FOR YOUR RADAR — “Doctors find neurological damage to Americans who served in Cuba,” by WaPo’s Karen DeYoung: “Diplomats serving at the U.S. Embassy in Cuba ‘appeared to have sustained injury to widespread brain networks’ there, according to physicians who evaluated them for the State Department. But the physicians could find no definitive cause for their ailments, they said in an article in Thursday’s edition of the Journal of the American Medical Association (JAMA).

“The article, written by specialists at the University of Pennsylvania’s Perelman School of Medicine, provided the most detailed description to date of the injuries — including headaches, dizziness and hearing, vision, sleep and mood disorders. The specialists examined 21 of 24 diplomats who reported symptoms between late 2016 and August 2017.”

TRUMP’S THURSDAY — The president is scheduled to meet with U.N. Ambassador Nikki Haley this afternoon.

IF YOU READ ONE THING – “‘Who Needs a Controversy Over the Inauguration?’ Reince Priebus Opens Up About his Six Months of Magical Thinking,” by Chris Whipple in the March issue of Vanity Fair: “Priebus’s account of his tenure as Trump’s chief confirms the portrayal of a White House in disarray, riven by conflict. ‘Take everything you’ve heard and multiply it by 50,’ Priebus said as we sat down.
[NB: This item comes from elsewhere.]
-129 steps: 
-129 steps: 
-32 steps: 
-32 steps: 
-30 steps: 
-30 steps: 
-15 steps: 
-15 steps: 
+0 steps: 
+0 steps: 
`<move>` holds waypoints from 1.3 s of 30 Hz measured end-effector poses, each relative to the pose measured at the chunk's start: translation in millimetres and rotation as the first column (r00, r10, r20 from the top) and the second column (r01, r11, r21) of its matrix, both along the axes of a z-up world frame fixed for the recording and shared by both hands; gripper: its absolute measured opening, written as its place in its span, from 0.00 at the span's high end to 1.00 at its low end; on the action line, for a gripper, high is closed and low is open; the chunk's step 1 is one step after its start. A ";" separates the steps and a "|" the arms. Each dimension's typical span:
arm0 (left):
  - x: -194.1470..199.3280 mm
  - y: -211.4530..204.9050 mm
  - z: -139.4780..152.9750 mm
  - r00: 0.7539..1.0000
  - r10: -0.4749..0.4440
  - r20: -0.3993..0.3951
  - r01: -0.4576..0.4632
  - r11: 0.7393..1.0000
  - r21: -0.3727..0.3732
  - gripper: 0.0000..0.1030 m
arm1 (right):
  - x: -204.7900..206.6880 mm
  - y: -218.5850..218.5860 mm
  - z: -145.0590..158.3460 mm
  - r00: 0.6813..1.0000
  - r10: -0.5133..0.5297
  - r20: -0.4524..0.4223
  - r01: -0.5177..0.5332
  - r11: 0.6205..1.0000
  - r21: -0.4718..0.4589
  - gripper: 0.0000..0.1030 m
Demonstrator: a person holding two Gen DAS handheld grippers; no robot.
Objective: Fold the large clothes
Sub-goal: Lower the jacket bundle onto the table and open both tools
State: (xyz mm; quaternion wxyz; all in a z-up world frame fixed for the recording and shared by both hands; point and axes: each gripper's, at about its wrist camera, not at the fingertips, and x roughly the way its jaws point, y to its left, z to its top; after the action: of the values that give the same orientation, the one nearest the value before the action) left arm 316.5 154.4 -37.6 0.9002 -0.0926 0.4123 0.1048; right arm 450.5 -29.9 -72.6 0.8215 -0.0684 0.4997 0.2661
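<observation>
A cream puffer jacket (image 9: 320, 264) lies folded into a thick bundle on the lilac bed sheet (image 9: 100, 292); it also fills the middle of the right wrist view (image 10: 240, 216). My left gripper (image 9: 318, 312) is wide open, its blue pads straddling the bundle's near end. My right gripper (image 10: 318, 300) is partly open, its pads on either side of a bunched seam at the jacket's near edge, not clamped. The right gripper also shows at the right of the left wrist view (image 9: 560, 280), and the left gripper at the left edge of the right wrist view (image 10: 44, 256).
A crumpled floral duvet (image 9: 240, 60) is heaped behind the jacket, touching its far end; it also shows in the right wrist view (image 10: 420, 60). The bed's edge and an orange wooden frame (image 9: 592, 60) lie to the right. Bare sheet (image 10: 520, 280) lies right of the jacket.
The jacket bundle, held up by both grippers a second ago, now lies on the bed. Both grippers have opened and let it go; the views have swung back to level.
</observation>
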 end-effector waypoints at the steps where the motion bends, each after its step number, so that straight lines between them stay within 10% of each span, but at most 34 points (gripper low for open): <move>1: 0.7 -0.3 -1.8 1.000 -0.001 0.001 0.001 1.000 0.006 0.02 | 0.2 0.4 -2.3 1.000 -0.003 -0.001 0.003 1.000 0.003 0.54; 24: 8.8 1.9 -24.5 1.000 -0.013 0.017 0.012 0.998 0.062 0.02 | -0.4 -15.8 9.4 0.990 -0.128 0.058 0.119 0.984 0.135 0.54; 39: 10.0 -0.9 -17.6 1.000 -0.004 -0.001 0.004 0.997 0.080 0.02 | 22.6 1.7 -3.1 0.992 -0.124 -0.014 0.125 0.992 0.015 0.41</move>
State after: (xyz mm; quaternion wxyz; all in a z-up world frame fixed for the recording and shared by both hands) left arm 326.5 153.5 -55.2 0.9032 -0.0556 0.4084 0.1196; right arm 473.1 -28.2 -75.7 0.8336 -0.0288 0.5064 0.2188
Being White House chief had been even more arduous than it looked from the outside. … ‘People mistake me for a laid-back guy from the Midwest,’ he continued. ‘I’m much more aggressive, and much more of a knife fighter. Playing the inside game is what I do.’ … [In May t]he president had subjected [Jeff] Sessions to a withering tirade in the Oval Office, calling him an ‘idiot’ and blaming Sessions’s recusal from the Russia investigation for the whole mess. Humiliated, Sessions said he would resign. Priebus was incredulous: ‘I said, “That can’t happen.”’

“He bolted down the stairway to the West Wing parking lot. He found Sessions in the backseat of a black sedan, with the engine running. ‘I knocked on the door of the car, and Jeff was sitting there,’ Priebus said, ‘and I just jumped in and shut the door, and I said, “Jeff, what’s going on?” And then he told me that he was going to resign. I said, “You cannot resign. It’s not possible. We are going to talk about this right now.” So I dragged him back up to my office from the car. [Vice President Mike] Pence and Bannon came in, and we started talking to him to the point where he decided that he would not resign right then and he would instead think about it.’ Later that night, Sessions delivered a resignation letter to the Oval Office, but, Priebus claimed, he ultimately persuaded the president to give it back.”
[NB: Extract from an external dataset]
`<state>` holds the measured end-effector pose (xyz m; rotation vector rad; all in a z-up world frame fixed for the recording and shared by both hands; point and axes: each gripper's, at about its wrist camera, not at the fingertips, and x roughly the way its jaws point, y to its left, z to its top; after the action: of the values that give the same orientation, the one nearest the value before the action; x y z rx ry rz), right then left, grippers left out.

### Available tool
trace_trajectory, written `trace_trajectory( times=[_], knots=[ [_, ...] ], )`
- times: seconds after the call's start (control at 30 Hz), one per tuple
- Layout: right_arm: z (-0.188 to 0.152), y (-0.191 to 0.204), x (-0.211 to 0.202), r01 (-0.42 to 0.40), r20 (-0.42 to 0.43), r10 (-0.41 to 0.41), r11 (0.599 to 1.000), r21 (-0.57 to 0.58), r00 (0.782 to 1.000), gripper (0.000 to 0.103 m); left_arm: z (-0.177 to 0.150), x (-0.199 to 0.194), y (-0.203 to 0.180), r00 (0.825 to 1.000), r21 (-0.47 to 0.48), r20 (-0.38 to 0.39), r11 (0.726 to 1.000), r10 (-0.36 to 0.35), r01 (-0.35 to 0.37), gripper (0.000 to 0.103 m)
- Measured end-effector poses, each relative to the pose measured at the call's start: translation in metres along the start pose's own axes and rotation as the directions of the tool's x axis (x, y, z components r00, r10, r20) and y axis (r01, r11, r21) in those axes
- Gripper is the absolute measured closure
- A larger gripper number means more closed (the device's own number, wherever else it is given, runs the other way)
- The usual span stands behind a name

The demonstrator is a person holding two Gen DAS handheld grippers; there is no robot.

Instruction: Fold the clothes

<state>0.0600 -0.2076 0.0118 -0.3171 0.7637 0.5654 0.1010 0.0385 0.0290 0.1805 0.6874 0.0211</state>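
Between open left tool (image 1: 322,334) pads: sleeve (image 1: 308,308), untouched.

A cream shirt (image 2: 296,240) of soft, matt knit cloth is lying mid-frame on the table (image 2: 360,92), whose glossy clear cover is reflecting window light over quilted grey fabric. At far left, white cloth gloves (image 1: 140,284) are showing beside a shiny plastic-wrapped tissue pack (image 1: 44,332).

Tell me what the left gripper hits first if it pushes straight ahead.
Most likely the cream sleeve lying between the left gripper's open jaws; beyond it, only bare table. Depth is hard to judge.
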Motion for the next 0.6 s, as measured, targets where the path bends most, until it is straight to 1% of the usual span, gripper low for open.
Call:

KUSHNER INC. — “Kushner Investors Said to Be Subpoenaed by U.S. Tax Authorities,” by Bloomberg’s David Voreacos: “U.S. tax authorities have requested documents from lenders and investors in real estate projects managed by Jared Kushner’s family, according to a person familiar with the matter. They have gathered information from people who lent money and assembled investors for Kushner Cos. real estate projects in New York and New Jersey, the person said. Those projects involve deals dating back to 2010. The Internal Revenue Service and the Justice Department issued the subpoenas within the past year, according to the person. The tax inquiry appears unrelated to other investigations that have since burst into public view.”

REBEKAH MERCER SPEAKS! – WSJ OP-ED: “Forget the Media Caricature. Here’s What I Believe: I support U.S. generosity, decentralized power, evidence-based science, and open discourse”: “Over the past 18 months, I have been the subject of intense speculation and public scrutiny, in large part because of the philanthropic investments of the Mercer Family Foundation and the political contributions made by my father and me. I don’t seek attention for myself and much prefer to keep a low profile. But my natural reluctance to speak with reporters has left me vulnerable to the media’s sensational fantasies. Some have recklessly described me as supporting toxic ideologies such as racism and anti-Semitism. More recently I have been accused of being ‘anti-science.’

“These absurd smears have inspired a few gullible, but vicious, characters to make credible death threats against my family and me. Last month a writer for the Financial Times suggested mysteriously that my ‘political goals are something she has never publicly defined.’ In broad strokes this is what I believe: I believe in a kind and generous United States, where the hungry are fed, the sick are cared for, and the homeless are sheltered. All American citizens deserve equality and fairness before the law. All people should be treated with dignity and compassion. I support a United States that welcomes immigrants and refugees to apply for entry and ultimately citizenship. I reject as venomous and ignorant any discrimination based on race, gender, creed, ethnicity or sexual orientation. …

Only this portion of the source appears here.